WORK TO COMPLETE
Go to the line in the entries below that holds "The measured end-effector" and repeat exactly from there through the line that holds "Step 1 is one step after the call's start", inclusive.
::::::
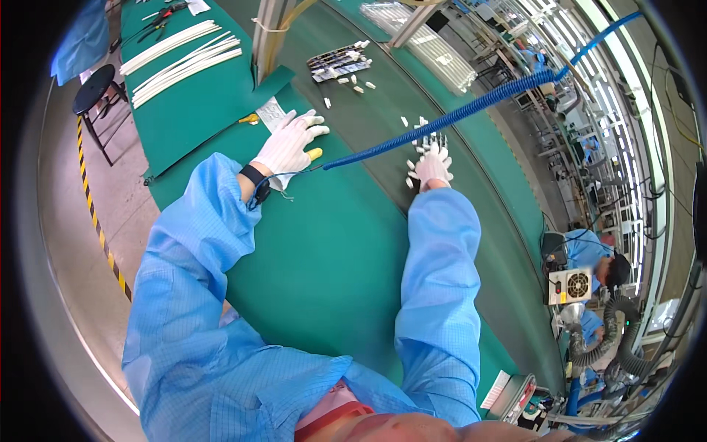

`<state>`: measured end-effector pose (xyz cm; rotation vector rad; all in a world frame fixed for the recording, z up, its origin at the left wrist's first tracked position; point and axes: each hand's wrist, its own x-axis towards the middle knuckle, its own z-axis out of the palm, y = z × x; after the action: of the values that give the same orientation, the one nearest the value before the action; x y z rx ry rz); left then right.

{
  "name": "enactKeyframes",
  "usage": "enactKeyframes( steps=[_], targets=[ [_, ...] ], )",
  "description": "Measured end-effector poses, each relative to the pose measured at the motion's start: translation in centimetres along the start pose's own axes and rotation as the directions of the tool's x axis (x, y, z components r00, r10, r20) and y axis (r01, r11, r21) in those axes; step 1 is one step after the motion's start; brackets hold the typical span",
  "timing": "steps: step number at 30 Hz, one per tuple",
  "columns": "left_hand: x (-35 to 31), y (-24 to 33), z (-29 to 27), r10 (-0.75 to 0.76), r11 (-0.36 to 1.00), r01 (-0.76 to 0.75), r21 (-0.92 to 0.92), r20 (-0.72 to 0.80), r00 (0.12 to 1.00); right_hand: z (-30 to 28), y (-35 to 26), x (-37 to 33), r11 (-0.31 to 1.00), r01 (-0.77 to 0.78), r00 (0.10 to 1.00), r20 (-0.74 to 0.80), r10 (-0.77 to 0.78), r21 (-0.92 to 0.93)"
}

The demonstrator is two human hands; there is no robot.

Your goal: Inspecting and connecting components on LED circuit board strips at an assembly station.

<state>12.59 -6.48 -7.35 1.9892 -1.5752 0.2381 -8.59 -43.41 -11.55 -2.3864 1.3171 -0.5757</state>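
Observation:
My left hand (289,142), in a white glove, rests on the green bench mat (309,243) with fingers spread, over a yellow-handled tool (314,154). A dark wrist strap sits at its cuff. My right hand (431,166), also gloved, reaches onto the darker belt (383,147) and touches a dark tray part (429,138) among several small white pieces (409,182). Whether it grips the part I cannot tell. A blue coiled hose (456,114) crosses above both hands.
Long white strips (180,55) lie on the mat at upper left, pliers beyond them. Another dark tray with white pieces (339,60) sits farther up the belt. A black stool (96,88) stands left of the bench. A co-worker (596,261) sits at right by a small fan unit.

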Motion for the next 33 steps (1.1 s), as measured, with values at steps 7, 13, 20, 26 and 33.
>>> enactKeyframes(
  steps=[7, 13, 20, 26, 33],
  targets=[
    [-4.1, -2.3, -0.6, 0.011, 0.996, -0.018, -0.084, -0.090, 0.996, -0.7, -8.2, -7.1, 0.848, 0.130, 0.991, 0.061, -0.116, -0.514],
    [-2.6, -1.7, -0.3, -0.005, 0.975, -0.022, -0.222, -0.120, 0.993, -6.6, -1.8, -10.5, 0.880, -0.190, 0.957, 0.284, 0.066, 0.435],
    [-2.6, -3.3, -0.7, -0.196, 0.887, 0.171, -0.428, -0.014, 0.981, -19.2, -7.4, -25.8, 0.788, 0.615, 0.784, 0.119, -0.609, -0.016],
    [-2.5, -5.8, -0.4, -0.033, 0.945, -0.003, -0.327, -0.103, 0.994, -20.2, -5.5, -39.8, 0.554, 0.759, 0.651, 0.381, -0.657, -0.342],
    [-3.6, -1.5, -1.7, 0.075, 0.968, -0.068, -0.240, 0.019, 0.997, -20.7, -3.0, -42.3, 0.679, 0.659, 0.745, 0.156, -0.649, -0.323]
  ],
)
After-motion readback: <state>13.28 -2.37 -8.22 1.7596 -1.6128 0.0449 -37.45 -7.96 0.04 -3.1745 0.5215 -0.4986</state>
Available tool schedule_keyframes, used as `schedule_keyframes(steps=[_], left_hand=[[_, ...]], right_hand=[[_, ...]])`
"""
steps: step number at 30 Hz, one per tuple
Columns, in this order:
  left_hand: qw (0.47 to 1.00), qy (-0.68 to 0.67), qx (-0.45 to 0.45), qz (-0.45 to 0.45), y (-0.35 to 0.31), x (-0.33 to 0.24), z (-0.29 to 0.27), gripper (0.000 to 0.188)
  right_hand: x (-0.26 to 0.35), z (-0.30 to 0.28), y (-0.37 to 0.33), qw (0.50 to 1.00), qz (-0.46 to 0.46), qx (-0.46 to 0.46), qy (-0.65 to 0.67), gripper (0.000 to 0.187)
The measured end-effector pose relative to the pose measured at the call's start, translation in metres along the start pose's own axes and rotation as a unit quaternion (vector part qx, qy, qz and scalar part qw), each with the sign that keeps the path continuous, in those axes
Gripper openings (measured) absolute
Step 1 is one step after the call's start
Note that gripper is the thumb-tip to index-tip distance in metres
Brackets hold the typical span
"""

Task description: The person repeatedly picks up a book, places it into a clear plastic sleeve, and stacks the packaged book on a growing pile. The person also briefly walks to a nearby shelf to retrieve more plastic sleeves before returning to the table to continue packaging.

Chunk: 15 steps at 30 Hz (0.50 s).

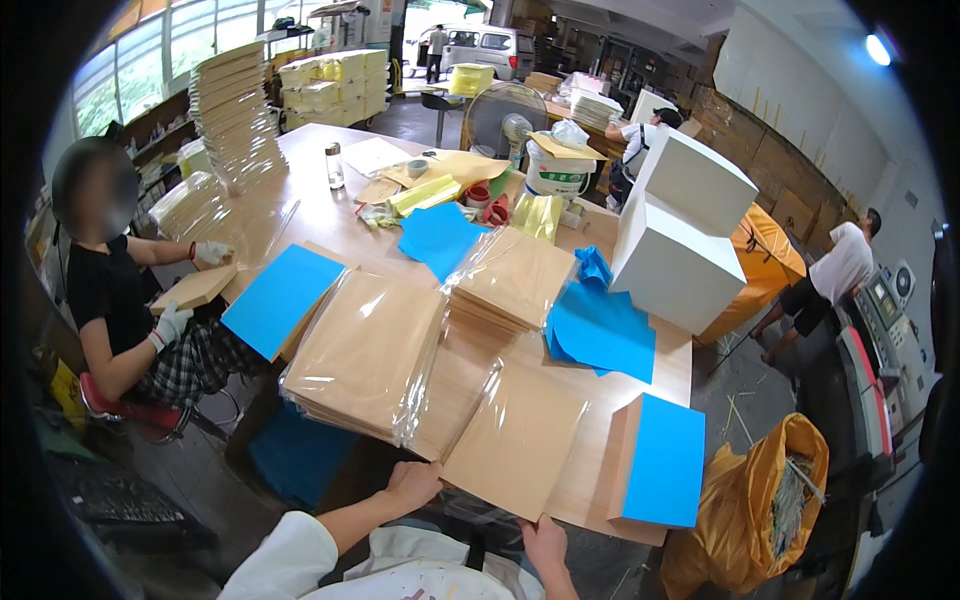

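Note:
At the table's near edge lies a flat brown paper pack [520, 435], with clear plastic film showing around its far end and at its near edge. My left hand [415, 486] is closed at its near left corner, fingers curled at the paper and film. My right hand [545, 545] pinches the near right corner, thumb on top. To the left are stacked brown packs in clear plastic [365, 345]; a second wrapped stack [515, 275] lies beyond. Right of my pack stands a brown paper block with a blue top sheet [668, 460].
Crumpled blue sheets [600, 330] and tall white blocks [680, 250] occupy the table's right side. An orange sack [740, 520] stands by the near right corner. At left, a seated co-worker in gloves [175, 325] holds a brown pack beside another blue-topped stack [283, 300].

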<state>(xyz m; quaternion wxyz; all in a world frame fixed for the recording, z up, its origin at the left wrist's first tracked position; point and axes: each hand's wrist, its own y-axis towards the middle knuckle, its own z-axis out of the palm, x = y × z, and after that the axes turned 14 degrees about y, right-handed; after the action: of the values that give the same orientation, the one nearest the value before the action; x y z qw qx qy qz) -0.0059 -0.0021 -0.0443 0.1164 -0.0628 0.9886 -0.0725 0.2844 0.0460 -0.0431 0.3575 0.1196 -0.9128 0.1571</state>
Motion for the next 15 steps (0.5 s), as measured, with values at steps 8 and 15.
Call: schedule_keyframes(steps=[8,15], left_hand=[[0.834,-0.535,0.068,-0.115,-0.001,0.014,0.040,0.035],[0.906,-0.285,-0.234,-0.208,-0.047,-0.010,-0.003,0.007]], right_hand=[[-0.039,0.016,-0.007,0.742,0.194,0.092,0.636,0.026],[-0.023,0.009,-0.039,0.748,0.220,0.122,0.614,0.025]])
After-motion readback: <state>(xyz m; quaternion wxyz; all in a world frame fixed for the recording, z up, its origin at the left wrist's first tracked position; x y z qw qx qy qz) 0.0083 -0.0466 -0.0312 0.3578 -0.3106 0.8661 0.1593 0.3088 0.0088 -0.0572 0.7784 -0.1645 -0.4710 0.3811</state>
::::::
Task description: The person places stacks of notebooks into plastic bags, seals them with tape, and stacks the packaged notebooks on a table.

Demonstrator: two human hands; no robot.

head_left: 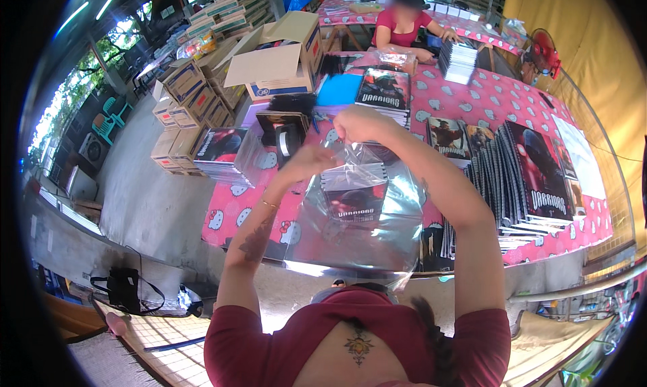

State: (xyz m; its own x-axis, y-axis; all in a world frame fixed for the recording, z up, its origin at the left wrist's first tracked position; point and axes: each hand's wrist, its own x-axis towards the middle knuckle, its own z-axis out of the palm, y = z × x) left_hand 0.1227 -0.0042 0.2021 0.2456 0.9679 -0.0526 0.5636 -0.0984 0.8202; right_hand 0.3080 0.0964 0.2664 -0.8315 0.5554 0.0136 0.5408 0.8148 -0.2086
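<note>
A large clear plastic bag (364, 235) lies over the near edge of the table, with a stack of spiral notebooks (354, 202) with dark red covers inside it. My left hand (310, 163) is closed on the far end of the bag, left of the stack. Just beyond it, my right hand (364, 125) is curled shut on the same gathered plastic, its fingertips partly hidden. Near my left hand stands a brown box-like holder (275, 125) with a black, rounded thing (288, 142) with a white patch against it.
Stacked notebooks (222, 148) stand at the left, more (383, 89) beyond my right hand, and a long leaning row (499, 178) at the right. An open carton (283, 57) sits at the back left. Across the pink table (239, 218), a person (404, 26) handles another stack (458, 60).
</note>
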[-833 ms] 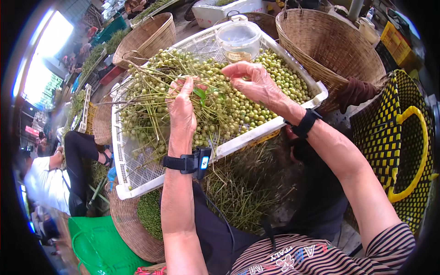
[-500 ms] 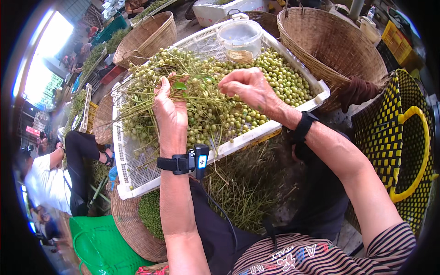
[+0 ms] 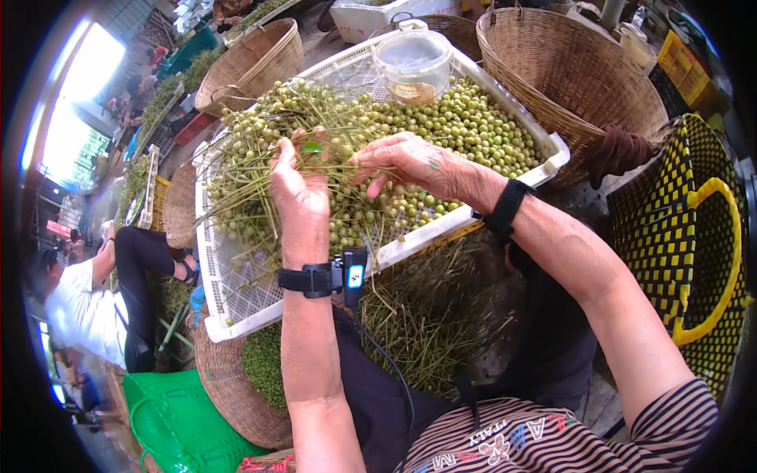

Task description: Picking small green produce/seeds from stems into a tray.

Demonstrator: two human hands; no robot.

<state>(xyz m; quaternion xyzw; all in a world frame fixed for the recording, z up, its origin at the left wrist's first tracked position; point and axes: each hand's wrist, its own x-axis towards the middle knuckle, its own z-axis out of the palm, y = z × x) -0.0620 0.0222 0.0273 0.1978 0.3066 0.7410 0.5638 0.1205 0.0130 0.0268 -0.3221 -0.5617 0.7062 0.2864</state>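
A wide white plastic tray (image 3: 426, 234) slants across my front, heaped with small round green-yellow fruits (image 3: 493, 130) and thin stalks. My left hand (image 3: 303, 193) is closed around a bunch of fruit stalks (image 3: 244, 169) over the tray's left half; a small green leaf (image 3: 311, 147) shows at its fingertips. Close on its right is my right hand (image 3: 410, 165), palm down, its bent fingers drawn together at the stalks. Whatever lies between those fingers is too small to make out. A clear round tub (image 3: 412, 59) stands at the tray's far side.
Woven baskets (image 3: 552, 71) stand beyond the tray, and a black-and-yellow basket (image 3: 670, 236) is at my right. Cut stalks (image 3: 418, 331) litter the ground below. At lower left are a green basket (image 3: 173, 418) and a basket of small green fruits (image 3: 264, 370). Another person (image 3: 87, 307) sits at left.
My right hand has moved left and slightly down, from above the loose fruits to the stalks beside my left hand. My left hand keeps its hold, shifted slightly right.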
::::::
RESULT BELOW
The measured end-effector pose relative to the pose measured at the call's start, translation in metres along the start pose's own axes and rotation as a unit quaternion (vector part qx, qy, qz and scalar part qw), each with the sign that keeps the path continuous, in those axes
Gripper openings (measured) absolute
Step 1 is one step after the call's start

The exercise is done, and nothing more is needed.